● Your objective:
Starting with the line that contains "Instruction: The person" and stopping after the line that contains "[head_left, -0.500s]", copy the entries below exactly. Include nothing else.

[Recorded data]

===============

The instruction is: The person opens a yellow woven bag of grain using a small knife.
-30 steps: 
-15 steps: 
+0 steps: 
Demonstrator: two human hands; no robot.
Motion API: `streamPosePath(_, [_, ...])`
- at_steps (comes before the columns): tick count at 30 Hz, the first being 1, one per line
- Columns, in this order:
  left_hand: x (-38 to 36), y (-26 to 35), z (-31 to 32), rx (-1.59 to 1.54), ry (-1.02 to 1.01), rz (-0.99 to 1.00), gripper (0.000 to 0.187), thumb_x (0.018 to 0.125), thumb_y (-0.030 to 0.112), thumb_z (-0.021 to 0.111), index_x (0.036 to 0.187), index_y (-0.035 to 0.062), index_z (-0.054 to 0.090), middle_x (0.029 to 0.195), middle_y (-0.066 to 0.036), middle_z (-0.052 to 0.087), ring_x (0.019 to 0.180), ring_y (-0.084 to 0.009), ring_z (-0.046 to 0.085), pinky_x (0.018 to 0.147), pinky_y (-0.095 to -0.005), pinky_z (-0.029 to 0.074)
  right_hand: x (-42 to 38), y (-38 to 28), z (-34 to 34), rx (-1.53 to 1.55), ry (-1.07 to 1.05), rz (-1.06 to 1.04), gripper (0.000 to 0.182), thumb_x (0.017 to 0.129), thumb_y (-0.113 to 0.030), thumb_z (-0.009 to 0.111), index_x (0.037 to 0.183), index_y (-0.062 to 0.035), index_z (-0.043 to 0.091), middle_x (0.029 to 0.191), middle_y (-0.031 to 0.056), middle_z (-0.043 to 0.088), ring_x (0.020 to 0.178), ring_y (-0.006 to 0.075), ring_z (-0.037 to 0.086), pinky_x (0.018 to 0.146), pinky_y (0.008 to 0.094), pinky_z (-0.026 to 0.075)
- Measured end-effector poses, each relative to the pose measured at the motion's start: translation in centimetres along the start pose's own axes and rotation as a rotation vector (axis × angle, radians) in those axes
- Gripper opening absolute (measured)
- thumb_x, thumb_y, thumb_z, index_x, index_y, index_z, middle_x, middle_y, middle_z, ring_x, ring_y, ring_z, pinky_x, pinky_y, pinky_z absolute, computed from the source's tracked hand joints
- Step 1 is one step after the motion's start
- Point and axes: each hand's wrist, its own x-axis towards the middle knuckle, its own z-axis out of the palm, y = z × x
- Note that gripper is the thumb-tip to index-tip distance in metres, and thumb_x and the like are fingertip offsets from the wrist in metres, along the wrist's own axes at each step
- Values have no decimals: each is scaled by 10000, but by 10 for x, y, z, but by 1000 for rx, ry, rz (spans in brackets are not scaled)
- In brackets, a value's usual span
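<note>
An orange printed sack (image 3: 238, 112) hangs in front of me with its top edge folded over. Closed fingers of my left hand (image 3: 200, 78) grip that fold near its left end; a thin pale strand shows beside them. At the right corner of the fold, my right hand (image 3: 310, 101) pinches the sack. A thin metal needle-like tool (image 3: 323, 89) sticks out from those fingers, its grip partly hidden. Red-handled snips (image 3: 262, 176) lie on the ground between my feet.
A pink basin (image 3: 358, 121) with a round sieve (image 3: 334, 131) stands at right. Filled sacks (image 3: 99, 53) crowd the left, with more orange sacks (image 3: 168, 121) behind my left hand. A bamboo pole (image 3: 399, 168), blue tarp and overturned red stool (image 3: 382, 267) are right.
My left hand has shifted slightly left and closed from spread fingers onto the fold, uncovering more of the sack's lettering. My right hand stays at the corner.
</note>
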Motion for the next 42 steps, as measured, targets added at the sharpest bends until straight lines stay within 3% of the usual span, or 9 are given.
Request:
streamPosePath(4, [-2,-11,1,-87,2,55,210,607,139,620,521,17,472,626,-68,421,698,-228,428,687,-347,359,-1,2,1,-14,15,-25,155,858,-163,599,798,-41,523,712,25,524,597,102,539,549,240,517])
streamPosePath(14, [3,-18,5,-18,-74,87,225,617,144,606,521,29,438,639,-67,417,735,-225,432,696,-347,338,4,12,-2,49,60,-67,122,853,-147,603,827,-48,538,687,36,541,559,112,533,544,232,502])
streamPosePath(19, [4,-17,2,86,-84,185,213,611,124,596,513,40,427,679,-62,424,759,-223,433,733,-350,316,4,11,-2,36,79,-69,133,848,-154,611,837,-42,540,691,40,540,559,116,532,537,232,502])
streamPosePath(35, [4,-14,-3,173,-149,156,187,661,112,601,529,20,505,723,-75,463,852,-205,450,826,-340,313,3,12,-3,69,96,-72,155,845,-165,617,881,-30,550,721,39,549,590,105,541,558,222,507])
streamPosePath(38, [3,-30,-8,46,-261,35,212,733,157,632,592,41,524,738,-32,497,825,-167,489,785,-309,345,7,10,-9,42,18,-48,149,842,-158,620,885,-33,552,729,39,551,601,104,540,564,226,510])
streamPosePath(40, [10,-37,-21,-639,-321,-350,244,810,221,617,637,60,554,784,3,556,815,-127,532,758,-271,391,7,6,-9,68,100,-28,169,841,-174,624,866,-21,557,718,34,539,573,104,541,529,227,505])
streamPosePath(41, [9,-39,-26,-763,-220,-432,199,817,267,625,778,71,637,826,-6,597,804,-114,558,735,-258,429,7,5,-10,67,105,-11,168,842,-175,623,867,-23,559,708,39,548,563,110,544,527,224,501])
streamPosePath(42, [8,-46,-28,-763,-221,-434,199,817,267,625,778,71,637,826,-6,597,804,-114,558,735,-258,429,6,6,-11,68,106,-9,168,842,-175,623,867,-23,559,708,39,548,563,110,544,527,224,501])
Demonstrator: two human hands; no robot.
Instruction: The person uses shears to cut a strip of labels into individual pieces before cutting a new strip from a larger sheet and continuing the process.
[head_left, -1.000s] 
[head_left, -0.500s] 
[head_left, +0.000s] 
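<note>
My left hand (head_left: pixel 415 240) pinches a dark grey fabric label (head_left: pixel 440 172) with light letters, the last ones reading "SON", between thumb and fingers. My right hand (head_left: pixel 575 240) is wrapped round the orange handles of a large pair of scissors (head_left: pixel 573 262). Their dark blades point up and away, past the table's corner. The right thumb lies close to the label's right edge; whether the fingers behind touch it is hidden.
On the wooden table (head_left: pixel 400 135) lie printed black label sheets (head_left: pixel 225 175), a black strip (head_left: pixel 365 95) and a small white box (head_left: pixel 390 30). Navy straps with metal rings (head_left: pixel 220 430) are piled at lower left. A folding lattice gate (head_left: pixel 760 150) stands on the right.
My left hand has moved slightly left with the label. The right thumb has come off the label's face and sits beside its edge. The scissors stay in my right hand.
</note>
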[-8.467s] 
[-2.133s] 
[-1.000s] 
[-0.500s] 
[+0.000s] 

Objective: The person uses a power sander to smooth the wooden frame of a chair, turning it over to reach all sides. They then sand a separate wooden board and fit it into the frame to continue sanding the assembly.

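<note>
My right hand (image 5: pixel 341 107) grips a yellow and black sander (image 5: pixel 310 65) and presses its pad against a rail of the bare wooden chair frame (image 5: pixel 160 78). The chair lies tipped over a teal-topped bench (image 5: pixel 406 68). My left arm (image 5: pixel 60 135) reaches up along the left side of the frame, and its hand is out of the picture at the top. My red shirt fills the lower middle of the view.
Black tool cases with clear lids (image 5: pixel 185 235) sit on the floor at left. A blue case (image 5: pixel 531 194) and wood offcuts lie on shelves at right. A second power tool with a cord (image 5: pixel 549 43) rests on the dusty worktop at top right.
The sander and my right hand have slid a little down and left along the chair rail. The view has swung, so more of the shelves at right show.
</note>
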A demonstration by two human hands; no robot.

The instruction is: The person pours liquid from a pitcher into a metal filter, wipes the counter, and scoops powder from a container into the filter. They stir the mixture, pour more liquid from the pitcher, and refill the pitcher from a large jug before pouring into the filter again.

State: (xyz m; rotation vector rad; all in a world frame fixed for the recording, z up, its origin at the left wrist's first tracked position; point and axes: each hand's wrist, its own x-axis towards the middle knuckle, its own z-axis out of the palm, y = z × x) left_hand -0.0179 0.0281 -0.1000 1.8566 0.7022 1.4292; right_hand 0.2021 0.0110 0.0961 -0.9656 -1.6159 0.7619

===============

● Result for this task:
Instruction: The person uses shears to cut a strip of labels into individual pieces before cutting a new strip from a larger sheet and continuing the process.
[head_left, -1.000s] 
[head_left, -0.500s] 

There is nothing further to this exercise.